When Jergović left Sarajevo in 1993, he went to Zagreb where he continued working as a journalist. It was there that he began publishing the texts that make up Sarajevo Marlboro, as war stories of a kind entirely other than the ones people were used to reading. Published in the UK in 1997, this masterpiece of precision, restraint and unending compassion has had to wait until now for an American publisher. This, unfortunately, is an all too typical story. Following the publication of Sarajevo Marlboro in Zagreb in 1994, Jergović has published nine books, while never ceasing to be an acute observer and critic of Croatian political and cultural life. Clearly, Miljenko Jergović represents a model of writing whose very terms have entirely different meanings in America. As a professional journalist, Jergović measures his professionalism according to an ethical code that considers the unmasking of power a duty; as an extremely popular novelist and prose writer, Jergović still measures his literary horizons along the same lines from which his early work as a poet emerged, the common aesthetic of a now inconceivable Sarajevo.

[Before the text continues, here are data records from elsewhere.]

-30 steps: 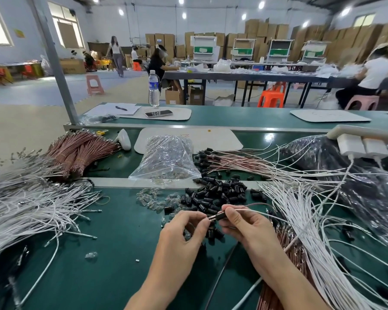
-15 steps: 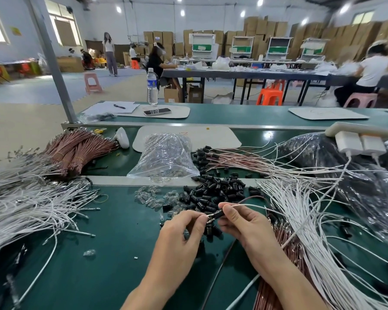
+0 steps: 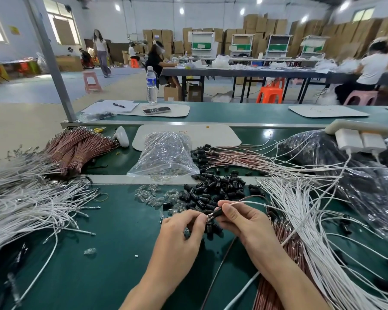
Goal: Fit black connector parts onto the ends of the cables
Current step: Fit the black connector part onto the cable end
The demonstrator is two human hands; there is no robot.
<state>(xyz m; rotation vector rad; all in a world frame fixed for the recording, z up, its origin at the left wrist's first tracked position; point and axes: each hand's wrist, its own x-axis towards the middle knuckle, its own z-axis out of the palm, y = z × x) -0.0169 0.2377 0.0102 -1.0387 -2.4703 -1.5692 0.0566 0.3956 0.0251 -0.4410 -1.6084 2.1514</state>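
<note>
Midway across the bench (image 3: 99,265), the right hand (image 3: 240,222) pinches a seemingly light, rigid black connector part (image 3: 216,213) on a thin, floppy cable (image 3: 246,200), the left hand (image 3: 184,229) pinching its metal tip; gripping close behind the end should prevent buckling.

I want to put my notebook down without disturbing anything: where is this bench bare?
Barest: the near green mat between the left white cable heap and the left hand, and the far bench strip between its two white mats. Crowded: around the black connector pile and the right white cables.
</note>
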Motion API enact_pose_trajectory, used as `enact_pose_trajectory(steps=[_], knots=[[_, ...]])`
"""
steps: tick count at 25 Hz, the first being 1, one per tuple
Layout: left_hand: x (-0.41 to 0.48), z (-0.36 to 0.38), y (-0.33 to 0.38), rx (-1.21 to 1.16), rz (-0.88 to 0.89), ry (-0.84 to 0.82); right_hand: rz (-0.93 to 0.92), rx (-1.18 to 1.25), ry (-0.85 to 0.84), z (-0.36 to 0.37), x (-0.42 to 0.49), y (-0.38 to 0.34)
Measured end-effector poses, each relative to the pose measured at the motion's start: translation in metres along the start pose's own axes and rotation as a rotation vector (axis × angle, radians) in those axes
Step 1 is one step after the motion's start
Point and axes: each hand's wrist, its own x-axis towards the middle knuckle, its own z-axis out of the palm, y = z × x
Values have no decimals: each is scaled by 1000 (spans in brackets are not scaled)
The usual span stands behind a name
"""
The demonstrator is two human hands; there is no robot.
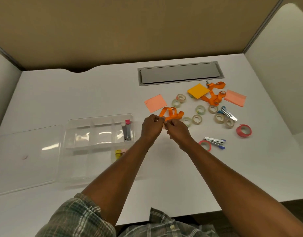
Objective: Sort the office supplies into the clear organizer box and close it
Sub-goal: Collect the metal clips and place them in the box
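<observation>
Left grip (152,125): fingers curled, pinching the orange lanyard (171,113).
Right grip (177,130): curled, pinching the same lanyard.
Organizer box (99,118): open on the bench (79,93), 1 grey tool (127,131) inside.

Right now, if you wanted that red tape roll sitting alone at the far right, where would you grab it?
Best from above. The red tape roll lies flat on the desk, open core facing up, apart from the other rolls, so a thumb on the outer wall and a finger inside the core should pinch it. The left hand and right hand grip the orange lanyard.
</observation>
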Motion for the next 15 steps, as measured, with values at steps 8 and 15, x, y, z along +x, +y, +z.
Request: enact_pose_trajectory(steps=[8,15], knots=[[-8,123,14,205,132,-133,-85,-312,178,-124,36,85],[-16,199,12,846,518,-316,-104,-642,264,-207,85,126]])
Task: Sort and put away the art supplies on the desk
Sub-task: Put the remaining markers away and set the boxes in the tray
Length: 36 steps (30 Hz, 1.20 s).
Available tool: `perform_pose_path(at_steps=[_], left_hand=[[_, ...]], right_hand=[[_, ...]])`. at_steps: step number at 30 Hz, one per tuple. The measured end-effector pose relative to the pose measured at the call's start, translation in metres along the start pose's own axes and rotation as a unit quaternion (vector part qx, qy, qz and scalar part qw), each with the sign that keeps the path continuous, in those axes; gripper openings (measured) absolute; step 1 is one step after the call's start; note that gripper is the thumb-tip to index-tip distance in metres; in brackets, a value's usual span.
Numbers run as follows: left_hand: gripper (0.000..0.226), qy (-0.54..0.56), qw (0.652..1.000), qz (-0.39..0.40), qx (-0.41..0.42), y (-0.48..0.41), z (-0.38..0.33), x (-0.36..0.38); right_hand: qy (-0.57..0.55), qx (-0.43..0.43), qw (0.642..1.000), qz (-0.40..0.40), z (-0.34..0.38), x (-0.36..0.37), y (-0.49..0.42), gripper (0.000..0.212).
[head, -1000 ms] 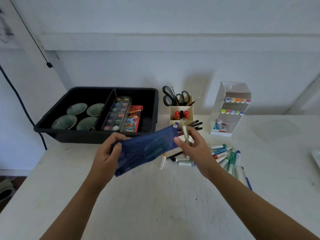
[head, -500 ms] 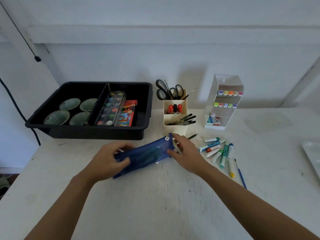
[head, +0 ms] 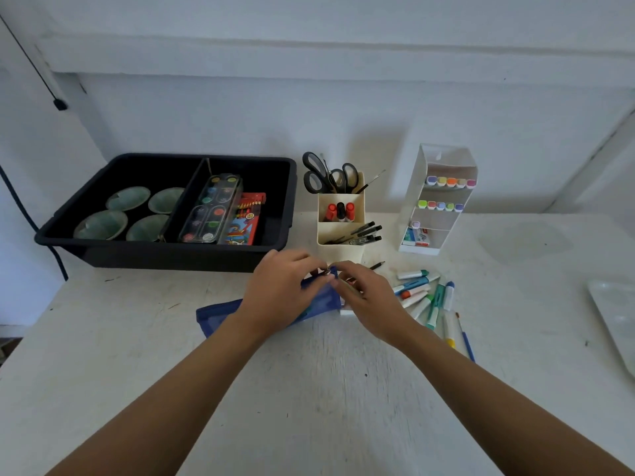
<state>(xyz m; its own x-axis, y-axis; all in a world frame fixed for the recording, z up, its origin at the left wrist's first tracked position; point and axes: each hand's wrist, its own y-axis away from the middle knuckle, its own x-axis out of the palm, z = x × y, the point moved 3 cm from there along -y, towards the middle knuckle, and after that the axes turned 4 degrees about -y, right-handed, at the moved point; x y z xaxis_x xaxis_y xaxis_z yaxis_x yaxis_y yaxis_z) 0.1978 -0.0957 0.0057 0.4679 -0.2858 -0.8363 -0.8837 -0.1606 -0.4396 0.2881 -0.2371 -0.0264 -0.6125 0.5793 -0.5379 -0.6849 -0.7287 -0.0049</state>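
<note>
Blue pouch point(head: 220, 315) lies on the tabletop point(head: 323, 379); I see the left hand point(head: 278, 288) curling its fingers around the zipper end, the right hand point(head: 369, 295) pinching there, markers point(head: 421, 293) just beside.

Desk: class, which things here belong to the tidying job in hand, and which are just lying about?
In the job: pouch, pinched at its zip end by the left hand and right hand; loose markers; cup; rack; bin.
Lying about: wall cable; white tray, far right.
</note>
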Motion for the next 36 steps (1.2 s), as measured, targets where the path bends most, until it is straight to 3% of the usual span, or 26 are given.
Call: perform_pose_path(at_steps=[4, 8, 15, 20, 25, 30, 33, 36], left_hand=[[0.014, 0.003, 1.000, -0.017, -0.004, 0.005, -0.005, -0.006], [0.017, -0.033, 0.999, -0.029, -0.030, 0.006, -0.007, -0.011], [0.020, -0.017, 0.990, 0.102, -0.090, 0.007, 0.007, -0.015], [0.024, 0.003, 0.981, 0.111, -0.159, 0.025, 0.033, -0.029], [0.027, 0.023, 0.976, 0.092, -0.194, 0.040, 0.049, -0.039], [0.024, 0.030, 0.977, 0.080, -0.195, 0.049, 0.046, -0.035], [0.022, 0.026, 0.978, 0.086, -0.187, 0.052, 0.045, -0.033], [0.018, 0.023, 0.979, 0.092, -0.183, 0.051, 0.043, -0.033]], right_hand=[[0.004, 0.013, 1.000, 0.023, 0.005, 0.001, -0.001, 0.031], [0.053, -0.029, 0.998, 0.023, 0.011, 0.003, 0.000, 0.025], [0.047, -0.027, 0.998, 0.015, 0.005, -0.001, -0.002, 0.018], [-0.019, 0.004, 0.998, -0.053, -0.005, -0.018, 0.003, 0.010], [-0.045, 0.006, 0.997, -0.065, -0.009, -0.027, 0.009, 0.008], [-0.109, -0.011, 0.986, -0.128, -0.003, -0.031, 0.013, 0.024], [-0.053, -0.049, 0.988, -0.135, 0.011, -0.029, 0.007, 0.024], [0.014, -0.114, 0.991, -0.073, 0.030, -0.022, 0.001, 0.022]])
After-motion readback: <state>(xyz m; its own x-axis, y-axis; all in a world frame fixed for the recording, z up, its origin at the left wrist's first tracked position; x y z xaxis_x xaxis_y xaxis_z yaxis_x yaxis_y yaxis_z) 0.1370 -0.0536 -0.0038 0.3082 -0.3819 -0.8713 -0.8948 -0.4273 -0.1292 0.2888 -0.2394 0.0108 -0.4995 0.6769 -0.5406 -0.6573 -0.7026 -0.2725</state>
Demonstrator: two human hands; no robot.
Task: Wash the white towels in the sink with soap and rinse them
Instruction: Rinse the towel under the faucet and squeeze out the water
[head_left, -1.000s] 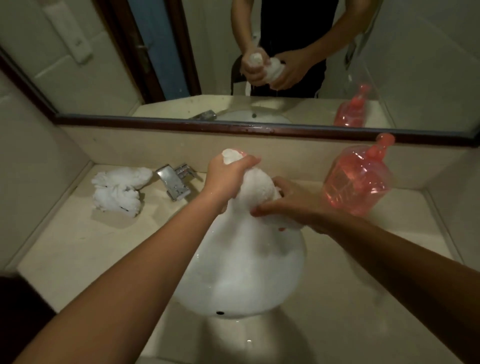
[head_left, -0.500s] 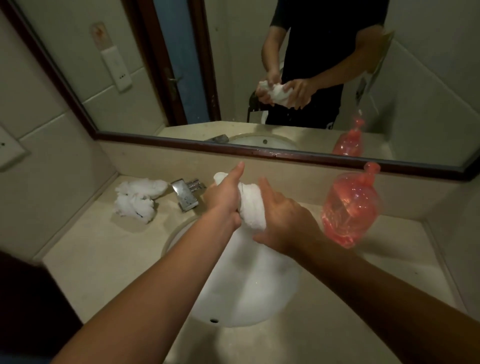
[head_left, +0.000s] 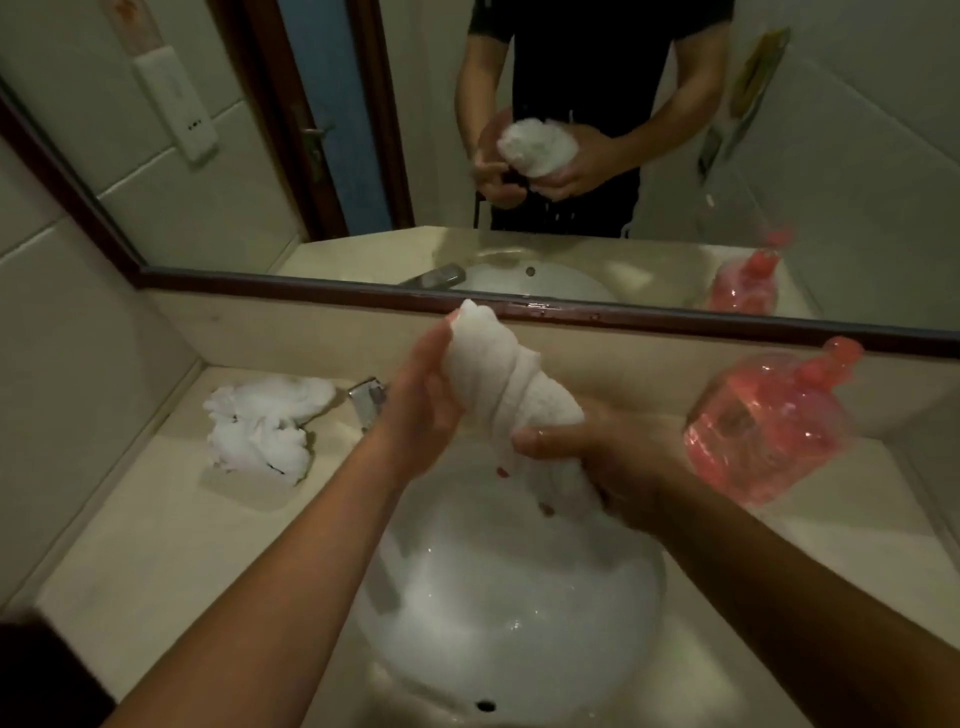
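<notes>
A twisted white towel (head_left: 511, 382) is held above the white sink basin (head_left: 514, 608). My left hand (head_left: 423, 402) lies against its upper end with the palm and thumb on the cloth. My right hand (head_left: 597, 457) grips its lower end from the right, fingers curled round it. Water drips from the towel toward the basin. A second white towel (head_left: 265, 426) lies crumpled on the beige counter (head_left: 156, 545) at the left, beside the chrome tap (head_left: 366, 402).
A pink translucent soap bottle (head_left: 769, 426) stands on the counter to the right of the basin. A dark-framed mirror (head_left: 571, 156) runs along the back wall and reflects the person with the towel. Tiled walls close in at both sides.
The towel is now wrung into a tighter twist and tilted up to the left. My right hand has shifted down to its lower end. The view has drawn closer.
</notes>
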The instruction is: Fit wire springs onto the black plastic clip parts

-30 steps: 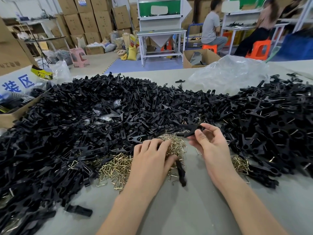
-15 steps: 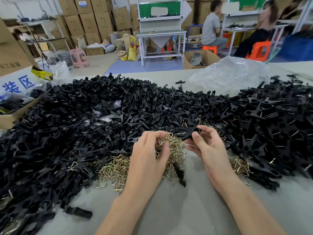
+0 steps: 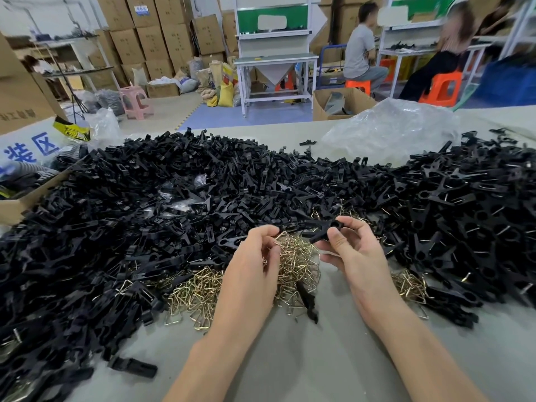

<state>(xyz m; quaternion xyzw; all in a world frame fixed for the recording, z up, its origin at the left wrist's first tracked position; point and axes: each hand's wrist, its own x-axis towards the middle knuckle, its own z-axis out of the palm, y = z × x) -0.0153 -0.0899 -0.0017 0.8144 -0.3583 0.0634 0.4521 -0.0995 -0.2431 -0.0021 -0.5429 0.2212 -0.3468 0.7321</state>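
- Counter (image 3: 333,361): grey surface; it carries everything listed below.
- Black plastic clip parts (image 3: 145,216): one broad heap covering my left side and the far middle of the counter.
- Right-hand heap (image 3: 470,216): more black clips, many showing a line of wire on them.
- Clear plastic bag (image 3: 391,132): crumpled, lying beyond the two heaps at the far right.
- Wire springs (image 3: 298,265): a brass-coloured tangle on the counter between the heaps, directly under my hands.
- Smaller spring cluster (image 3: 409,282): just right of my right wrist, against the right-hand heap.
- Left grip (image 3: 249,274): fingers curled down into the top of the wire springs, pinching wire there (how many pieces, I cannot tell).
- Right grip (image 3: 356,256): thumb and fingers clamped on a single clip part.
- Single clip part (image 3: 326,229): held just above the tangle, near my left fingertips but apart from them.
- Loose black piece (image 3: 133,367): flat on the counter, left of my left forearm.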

While many of the texts in Sarajevo Marlboro could be considered typically Jergović, the incident ending “A Diagnosis” seems to sum up his aesthetic as concisely as possible. Salih F., a man who “saw with his own eyes his wife and two daughters being cut up with an electric saw by the Chetniks,” moves from camp to camp until he is finally taken in to another camp, this time as a refugee and not a prisoner, in the Czech Republic. After fighting with everyone, he ends up in prison where the police conclude that the only real solution would be to send him back to a death camp. But they realize this would be “impossible in practice, because such a move would have contravened the international declaration of human rights.” Finally, a bureaucrat at the Bosnian Embassy in Prague finds a solution: dispatch Salih F. to a psychiatric hospital and have him declared insane. He is treated like a king, and the psychiatrists are “thrilled to have such an opportunity to study a human guinea pig who had witnessed his next of kin being cut to pieces.” Finally concluding that Salih F. was in a state of shock, the psychiatrists make him take up drawing as a form of therapy. The story ends with this:

The day finally came when a decision had to be made about the future of Salih F. The doctors had prepared only one question. “What would you do,” they said, “if you caught the murderers of your wife and daughters?” Salih F. replied that such a thing would be unlikely to happen. By now the Chetniks responsible were far away, across many borders and barbed-wire fences and lines of battle. But the doctors insisted, assuring him that many things were possible even if they seemed unlikely at first. And so, recognizing that his questioners were like small children, and that it was necessary for them only to imagine a situation in order to make it a reality, Salih F. replied, “I would kill them,” adding, “or I would give them a pen and paper and tell them, as you tell me, to DRAW!”

The doctors’ faces lit up. They took their pens and papers and pronounced Salih F. insane.

Here Kafka moves from the projected world to the reaclass="underline" the very terms of knowledge and justice are interrogated by experience and found more than wanting. The best of Jergović’s work operates at this level and the contradictions faced by the characters inhabiting his prose enact a historical reality that too often falls through the cracks of the blindered vision we have been made to think can apprehend the world. Throughout, with both gentleness and bitter irony, he reminds us that we should “gently stroke” the very objects we cherish most, our books, for instance, so we can remember they are nothing but “dust.”